### Given information

○ ○ ○ ○

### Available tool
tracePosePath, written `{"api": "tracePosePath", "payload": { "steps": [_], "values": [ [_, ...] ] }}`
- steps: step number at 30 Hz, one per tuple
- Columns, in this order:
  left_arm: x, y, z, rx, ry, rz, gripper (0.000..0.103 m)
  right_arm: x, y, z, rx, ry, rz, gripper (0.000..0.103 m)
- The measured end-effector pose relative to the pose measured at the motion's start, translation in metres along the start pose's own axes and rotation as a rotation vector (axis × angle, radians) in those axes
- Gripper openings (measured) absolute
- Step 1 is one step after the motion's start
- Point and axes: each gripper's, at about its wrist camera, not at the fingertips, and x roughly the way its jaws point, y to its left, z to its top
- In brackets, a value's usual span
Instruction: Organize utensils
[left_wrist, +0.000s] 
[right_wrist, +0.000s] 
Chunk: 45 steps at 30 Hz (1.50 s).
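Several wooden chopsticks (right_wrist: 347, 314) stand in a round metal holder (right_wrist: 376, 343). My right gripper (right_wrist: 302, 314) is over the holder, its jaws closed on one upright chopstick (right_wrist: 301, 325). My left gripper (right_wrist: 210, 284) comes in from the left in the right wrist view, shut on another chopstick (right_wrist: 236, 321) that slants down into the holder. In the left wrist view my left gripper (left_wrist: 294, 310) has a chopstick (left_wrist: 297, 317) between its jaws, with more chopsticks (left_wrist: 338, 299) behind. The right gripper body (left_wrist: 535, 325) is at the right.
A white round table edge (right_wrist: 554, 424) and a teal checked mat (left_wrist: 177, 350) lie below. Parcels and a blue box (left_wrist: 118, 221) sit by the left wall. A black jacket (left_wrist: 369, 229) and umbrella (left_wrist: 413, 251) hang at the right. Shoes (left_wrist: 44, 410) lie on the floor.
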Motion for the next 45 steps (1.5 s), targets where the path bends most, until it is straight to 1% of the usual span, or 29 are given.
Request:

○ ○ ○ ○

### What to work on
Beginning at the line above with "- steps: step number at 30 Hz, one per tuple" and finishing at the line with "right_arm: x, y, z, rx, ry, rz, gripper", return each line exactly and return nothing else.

### Solution
- steps: step number at 30 Hz, one per tuple
- Columns, in this order:
  left_arm: x, y, z, rx, ry, rz, gripper (0.000..0.103 m)
  right_arm: x, y, z, rx, ry, rz, gripper (0.000..0.103 m)

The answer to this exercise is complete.